MatMul Fusion Patterns

Overview

oneDNN supports both floating-point and quantized MatMul fusion patterns to optimize performance and reduce memory bandwidth requirements. This document describes the supported floating-point fusion patterns for MatMul. For quantized MatMul fusion patterns, refer to Quantized MatMul Fusion Patterns for more details.

Pattern Structure

oneDNN defines floating-point MatMul fusion patterns as follows. The blue nodes are required when defining a MatMul fusion pattern while the brown nodes are optional.

MatMul pattern
  1. MatMul Operation : Performs matrix multiplication between the src and weights tensors. The bias tensor is optional. See the MatMul operation in the Graph API for more details.

  2. Epilogue Subgraph : Optional and can include the following operations:

    Combination Rules:

    epilogue subgraph
    • BiasAdd : If present, must be the first op in the epilogue subgraph and can only appear once.

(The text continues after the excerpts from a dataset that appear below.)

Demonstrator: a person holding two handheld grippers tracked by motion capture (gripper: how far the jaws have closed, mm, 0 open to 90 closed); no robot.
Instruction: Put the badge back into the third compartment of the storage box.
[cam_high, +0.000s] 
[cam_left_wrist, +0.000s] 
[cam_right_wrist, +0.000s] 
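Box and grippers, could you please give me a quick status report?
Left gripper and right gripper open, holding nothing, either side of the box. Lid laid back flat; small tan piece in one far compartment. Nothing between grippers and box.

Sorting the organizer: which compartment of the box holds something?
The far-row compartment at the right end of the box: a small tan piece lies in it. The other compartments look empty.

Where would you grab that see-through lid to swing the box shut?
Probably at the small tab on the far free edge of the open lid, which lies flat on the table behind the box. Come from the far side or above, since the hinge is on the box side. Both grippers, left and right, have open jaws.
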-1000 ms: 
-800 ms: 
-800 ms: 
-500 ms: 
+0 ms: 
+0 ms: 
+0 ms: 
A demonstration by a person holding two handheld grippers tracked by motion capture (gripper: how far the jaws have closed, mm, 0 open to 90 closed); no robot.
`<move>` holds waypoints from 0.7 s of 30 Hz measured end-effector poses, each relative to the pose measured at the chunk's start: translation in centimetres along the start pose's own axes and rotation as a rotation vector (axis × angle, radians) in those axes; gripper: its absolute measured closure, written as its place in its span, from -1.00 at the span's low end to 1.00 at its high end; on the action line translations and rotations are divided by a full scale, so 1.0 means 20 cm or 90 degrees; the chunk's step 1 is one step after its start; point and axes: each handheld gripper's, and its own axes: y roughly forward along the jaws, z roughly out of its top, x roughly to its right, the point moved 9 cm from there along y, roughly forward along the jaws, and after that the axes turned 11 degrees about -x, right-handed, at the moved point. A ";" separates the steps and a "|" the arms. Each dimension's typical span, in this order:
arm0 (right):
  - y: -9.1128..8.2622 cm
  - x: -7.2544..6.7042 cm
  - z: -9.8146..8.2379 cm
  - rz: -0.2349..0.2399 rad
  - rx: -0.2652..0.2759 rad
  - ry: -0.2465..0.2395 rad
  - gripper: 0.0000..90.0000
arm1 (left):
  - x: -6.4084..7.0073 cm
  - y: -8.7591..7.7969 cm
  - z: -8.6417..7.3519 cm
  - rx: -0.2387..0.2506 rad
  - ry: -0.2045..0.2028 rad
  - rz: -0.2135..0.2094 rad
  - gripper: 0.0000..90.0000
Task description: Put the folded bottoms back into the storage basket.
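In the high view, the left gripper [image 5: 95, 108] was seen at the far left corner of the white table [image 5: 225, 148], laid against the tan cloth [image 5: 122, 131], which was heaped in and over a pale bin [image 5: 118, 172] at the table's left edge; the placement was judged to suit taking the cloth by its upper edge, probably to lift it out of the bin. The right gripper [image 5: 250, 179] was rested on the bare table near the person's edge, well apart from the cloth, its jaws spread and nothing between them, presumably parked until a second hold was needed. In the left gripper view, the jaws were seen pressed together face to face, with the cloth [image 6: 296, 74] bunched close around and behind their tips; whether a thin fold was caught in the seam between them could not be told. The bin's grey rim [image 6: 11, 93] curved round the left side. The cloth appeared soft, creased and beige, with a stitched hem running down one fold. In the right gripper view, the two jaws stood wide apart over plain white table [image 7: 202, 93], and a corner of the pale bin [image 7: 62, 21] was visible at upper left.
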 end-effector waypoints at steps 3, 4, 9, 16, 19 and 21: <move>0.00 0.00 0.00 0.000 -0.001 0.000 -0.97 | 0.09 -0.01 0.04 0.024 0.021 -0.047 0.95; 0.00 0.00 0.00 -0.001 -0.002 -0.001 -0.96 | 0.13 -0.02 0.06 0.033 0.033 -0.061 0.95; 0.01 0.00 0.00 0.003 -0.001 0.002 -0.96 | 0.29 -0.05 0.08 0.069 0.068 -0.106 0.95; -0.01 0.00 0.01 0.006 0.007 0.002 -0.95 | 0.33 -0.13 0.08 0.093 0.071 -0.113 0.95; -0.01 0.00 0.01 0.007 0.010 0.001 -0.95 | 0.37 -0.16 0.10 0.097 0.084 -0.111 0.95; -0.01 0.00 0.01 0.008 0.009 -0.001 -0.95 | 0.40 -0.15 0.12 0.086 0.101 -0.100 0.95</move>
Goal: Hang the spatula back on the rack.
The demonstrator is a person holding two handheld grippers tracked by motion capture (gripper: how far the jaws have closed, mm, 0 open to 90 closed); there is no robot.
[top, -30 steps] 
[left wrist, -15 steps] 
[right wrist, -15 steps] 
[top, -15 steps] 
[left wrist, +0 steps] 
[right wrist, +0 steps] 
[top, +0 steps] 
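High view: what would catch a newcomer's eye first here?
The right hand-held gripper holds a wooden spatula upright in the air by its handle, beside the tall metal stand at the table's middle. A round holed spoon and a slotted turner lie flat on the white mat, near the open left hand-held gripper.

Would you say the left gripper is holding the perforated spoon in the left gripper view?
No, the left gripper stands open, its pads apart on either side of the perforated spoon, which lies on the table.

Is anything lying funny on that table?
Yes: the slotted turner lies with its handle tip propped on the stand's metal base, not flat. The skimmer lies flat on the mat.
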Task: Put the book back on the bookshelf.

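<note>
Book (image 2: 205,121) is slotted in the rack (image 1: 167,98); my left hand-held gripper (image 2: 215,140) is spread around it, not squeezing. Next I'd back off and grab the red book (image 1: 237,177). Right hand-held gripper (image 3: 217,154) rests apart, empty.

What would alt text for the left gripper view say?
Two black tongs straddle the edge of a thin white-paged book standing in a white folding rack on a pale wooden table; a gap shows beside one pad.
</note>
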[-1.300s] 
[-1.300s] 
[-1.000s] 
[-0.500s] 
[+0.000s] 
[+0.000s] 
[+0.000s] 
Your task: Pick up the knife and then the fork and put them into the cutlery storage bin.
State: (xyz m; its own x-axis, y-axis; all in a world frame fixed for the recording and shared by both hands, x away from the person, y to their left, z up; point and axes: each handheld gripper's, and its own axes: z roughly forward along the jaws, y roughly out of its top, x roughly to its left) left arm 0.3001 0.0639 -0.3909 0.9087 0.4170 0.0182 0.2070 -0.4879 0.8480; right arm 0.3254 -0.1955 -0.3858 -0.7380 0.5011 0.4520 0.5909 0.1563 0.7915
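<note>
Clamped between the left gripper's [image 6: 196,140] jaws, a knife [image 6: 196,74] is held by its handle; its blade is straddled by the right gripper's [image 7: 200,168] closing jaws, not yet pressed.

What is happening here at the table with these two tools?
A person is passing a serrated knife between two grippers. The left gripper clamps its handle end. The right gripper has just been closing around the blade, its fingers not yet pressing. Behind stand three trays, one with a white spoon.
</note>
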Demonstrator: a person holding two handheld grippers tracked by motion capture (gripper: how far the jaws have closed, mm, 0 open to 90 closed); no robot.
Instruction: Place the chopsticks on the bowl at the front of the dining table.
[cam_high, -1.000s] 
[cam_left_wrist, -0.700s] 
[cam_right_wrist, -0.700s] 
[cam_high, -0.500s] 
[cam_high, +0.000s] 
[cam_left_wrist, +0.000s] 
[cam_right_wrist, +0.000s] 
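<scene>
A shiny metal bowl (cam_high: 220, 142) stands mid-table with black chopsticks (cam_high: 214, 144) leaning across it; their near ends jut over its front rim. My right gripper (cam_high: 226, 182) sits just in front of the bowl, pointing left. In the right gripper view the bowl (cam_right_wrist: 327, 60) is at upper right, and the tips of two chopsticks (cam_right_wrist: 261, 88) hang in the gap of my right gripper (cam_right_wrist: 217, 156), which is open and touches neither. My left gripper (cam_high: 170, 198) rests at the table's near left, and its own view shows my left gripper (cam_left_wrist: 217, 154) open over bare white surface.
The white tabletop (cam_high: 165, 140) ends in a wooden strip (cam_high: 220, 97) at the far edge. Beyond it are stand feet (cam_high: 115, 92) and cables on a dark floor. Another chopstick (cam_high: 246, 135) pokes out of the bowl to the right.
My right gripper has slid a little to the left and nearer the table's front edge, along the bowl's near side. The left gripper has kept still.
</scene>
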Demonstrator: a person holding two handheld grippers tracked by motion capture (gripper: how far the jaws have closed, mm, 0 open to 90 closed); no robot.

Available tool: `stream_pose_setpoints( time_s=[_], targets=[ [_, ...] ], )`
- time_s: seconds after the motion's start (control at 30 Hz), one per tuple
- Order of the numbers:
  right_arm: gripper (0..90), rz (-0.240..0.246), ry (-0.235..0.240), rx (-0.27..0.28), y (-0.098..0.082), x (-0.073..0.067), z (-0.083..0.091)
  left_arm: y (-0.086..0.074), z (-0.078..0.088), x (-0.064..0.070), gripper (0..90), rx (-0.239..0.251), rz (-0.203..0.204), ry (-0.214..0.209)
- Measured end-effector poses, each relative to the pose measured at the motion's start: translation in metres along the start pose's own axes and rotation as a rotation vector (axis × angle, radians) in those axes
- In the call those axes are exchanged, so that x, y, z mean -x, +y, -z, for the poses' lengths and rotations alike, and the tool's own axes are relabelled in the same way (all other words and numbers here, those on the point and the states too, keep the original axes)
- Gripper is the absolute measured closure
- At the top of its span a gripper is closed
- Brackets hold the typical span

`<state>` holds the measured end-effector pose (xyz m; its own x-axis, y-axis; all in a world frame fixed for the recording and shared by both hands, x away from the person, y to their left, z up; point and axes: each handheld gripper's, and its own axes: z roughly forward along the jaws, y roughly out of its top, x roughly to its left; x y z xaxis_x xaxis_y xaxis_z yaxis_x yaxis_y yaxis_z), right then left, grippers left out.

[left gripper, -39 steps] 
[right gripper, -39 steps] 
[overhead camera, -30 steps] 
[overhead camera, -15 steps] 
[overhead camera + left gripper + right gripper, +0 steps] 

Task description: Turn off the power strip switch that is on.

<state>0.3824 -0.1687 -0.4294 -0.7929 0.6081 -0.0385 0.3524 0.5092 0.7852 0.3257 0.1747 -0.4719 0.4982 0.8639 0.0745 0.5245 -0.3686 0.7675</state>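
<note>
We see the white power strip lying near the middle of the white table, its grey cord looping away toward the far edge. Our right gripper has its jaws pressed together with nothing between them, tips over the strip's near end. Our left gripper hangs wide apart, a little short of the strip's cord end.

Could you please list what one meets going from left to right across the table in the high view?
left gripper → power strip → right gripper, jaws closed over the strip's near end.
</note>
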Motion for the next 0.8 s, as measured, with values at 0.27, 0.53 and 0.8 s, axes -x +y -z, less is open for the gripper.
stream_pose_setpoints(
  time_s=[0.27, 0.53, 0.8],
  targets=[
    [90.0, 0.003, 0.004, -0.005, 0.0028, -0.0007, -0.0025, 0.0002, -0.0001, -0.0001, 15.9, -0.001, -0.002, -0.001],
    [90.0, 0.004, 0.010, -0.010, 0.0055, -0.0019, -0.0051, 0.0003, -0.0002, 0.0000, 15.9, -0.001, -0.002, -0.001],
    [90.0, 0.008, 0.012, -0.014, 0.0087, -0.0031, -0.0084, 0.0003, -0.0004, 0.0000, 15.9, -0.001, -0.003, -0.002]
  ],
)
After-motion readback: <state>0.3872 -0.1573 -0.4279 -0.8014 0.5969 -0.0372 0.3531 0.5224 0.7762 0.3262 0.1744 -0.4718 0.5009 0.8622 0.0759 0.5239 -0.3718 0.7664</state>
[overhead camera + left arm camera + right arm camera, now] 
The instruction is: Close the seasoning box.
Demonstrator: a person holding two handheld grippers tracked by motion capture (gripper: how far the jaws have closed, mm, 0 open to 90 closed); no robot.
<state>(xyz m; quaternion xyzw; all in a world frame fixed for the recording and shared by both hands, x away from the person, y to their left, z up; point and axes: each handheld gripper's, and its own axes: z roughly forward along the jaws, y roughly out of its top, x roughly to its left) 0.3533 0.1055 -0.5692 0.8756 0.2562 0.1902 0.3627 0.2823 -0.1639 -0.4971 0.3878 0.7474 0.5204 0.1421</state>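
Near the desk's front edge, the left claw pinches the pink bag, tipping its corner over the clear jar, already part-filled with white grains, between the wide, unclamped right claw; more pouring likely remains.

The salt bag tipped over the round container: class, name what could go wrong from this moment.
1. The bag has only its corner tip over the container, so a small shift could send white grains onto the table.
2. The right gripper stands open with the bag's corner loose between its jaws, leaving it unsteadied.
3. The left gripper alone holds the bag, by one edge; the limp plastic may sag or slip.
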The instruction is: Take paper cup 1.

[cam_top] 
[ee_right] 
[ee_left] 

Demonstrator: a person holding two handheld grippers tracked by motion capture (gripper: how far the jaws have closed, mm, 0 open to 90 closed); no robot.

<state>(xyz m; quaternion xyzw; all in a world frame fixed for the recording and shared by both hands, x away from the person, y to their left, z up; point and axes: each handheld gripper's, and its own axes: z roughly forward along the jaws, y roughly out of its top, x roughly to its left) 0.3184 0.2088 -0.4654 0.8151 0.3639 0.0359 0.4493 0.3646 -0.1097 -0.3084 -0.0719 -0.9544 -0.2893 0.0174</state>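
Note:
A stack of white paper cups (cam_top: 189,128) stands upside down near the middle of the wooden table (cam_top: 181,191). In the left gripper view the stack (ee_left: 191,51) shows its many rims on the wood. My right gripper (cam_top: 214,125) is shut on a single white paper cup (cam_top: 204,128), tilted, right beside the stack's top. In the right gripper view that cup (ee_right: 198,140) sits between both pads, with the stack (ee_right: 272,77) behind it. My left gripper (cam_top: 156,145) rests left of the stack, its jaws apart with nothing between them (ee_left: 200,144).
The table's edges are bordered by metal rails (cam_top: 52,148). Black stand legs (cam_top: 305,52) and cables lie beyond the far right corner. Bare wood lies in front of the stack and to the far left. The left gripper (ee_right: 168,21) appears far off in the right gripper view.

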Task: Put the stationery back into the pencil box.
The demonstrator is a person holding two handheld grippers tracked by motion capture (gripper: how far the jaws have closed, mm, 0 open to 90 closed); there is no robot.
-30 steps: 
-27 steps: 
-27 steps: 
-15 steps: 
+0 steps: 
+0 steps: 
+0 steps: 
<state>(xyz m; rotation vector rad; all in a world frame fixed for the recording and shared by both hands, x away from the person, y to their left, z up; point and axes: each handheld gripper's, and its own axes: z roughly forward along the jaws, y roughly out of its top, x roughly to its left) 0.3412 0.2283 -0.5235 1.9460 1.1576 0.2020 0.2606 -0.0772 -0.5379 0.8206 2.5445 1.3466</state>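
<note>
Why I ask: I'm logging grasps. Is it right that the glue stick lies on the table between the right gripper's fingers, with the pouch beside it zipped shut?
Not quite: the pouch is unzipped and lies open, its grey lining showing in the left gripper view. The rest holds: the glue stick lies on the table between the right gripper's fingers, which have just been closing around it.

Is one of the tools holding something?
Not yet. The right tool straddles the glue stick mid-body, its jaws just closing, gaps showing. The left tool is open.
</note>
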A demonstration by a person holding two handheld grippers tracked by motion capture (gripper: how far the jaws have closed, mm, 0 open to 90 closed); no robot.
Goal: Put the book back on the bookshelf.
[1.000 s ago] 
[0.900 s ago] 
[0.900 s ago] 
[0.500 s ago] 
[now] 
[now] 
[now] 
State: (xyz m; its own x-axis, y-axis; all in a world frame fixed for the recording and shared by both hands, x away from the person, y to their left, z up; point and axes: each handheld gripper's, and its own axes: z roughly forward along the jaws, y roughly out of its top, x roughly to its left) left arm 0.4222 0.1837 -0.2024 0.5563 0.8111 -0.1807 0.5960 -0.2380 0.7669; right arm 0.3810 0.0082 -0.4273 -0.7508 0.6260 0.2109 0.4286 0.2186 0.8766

    • 0 to 4 Binary or Unary operations are supported in the epilogue subgraph.

    • Select : If present, must follow binary/unary operations (if present) and can only appear once.

Data Types

oneDNN supports the following combinations of data types for src, weights, bias and dst:

src

weights

bias

dst

f32,bf16,f16

f32,bf16,f16

f32,bf16,f16

f32,bf16,f16

The definition of the data types and support status on different CPU and GPU platforms follow the general description in the Data Types Guide.

Example

oneDNN provides a CPU MatMul example and a GPU MatMul example demonstrating how to construct a typical floating-point MatMul pattern with oneDNN Graph API on CPU and GPU.